Personal contact can make a difference: In 2020, researchers from Columbia University Data Science Institute concluded that individuals who received texts from friends about voting were 8 percent more likely to go to the polls than those who did not receive such texts.
“If you’re looking for a restaurant, you can look online to get recommendations, but if one of your friends says, I really like this restaurant and I think you’ll like it too, you’re going to go. Because when you have a relationship with someone, you trust their advice,” Amick says. “That’s what ripple is all about.”
Amick didn’t join social media with politics in mind. When she launched her Instagram account in 2019, “I used to post a lot of pictures of my dogs, because they’re adorable and who doesn’t love that,” she says. “Then I started posting my political opinions as well.”
Amick has long been professionally connected to politics.

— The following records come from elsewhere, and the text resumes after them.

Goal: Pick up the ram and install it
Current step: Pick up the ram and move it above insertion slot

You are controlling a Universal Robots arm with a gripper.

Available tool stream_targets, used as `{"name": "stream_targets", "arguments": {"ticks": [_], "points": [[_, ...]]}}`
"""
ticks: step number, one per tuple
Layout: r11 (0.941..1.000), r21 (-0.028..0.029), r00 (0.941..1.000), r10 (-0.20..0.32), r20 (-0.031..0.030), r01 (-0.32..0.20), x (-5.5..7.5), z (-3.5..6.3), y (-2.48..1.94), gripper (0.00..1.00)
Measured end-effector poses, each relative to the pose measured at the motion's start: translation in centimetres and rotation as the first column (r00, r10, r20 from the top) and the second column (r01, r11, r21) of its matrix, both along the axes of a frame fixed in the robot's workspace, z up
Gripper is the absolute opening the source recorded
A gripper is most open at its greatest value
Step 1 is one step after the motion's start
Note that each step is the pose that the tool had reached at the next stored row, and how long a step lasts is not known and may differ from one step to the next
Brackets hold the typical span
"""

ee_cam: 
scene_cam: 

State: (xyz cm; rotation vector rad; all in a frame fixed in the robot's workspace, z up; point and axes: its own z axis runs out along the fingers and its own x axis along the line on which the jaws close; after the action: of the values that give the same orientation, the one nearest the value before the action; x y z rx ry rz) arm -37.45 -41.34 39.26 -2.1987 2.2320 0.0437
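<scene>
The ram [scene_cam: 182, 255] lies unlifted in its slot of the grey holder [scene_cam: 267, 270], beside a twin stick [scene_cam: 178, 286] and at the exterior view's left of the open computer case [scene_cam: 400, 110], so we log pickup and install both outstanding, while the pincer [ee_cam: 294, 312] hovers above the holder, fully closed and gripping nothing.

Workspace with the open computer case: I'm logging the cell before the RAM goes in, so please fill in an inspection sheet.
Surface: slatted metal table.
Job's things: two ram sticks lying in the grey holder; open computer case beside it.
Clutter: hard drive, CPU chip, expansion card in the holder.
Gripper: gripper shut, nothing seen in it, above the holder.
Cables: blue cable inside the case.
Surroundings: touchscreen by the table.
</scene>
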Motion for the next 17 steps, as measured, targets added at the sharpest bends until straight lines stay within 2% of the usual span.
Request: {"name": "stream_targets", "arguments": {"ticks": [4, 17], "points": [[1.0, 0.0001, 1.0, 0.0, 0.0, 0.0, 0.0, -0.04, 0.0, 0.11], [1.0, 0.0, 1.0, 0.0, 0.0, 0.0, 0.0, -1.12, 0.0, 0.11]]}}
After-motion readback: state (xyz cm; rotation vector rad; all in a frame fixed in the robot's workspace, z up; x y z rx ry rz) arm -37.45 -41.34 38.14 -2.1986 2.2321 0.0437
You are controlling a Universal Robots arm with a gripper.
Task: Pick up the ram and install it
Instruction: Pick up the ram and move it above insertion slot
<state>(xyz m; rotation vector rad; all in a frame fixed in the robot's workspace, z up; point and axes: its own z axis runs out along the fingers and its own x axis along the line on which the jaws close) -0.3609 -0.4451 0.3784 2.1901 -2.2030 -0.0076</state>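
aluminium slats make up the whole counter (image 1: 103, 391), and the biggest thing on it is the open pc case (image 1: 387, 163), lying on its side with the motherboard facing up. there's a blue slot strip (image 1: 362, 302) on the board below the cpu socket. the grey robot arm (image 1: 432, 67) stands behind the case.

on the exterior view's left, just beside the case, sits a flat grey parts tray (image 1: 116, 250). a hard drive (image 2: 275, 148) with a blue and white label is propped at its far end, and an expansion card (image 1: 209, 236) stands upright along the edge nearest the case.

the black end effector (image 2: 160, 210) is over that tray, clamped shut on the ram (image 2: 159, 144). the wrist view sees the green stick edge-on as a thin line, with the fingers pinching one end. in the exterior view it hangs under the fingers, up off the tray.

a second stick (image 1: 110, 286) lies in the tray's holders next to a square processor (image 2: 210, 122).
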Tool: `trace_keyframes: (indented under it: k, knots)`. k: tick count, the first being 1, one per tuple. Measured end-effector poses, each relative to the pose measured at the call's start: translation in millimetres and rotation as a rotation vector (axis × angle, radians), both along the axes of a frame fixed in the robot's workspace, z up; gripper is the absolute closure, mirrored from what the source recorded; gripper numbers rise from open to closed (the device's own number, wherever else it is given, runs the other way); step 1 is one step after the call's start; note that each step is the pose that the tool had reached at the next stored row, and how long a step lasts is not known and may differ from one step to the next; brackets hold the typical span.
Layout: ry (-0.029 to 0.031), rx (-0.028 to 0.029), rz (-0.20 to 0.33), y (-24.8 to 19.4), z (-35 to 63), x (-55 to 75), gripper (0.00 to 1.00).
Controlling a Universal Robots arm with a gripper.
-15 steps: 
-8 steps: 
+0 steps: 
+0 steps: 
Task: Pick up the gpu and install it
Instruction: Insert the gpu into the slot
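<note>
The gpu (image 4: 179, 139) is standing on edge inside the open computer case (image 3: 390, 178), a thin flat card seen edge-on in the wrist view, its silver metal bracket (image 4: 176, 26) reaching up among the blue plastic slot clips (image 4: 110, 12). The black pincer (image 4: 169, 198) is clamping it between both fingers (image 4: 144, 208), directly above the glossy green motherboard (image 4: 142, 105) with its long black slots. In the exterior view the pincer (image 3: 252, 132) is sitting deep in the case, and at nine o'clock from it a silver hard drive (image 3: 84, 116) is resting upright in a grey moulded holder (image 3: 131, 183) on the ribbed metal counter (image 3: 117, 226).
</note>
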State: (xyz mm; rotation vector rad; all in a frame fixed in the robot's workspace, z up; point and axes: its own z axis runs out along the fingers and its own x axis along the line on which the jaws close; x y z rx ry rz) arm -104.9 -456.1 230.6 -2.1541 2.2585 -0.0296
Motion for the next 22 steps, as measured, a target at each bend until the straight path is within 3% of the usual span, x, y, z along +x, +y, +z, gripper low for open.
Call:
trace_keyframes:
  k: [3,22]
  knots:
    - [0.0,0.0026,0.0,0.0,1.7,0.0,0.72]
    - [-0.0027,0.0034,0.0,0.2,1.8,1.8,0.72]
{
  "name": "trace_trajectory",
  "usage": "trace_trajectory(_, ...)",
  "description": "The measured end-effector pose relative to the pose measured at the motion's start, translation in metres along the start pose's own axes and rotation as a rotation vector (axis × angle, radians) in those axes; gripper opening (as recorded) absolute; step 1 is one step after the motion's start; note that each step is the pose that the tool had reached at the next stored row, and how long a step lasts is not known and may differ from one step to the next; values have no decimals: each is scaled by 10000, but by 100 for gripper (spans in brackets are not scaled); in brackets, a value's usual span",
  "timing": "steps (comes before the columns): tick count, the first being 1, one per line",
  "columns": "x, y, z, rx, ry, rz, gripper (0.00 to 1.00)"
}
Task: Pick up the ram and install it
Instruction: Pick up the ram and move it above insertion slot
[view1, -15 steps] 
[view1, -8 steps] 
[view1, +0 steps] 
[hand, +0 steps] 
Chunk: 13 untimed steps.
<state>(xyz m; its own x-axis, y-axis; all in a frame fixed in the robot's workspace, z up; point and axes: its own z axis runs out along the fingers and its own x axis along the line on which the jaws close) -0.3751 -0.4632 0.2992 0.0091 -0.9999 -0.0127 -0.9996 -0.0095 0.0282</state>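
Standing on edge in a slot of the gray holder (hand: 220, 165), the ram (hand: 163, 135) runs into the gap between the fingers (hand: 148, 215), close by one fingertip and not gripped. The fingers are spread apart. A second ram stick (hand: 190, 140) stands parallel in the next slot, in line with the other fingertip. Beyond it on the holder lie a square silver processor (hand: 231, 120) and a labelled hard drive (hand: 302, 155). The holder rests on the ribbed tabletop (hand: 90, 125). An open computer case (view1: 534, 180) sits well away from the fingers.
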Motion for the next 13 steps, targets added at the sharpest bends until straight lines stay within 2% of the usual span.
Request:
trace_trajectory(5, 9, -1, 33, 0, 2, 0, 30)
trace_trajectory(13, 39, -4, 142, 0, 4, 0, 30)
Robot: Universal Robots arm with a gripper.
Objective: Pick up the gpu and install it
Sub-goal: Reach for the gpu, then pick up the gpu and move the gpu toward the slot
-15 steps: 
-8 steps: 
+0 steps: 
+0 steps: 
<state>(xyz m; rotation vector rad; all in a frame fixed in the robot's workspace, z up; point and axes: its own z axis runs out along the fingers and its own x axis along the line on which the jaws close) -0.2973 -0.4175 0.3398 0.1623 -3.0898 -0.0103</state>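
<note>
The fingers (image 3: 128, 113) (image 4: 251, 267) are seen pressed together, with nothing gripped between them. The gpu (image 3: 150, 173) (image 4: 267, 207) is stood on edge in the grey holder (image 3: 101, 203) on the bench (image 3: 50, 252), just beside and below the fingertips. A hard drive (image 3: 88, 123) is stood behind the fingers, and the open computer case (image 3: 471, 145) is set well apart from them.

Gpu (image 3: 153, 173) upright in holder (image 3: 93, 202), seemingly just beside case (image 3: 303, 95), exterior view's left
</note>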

A graduate of Columbia Law School, she was a staff attorney for a New York non-profit that supports victims of domestic violence in addition to her work for Schumer. Still, she was surprised by how quickly she gained Instagram followers and how eager they were to engage. “There wasn’t anyone talking about democratic values, democratic policies on Instagram in a way that made sense … and also gave people the tools to take action,” she says.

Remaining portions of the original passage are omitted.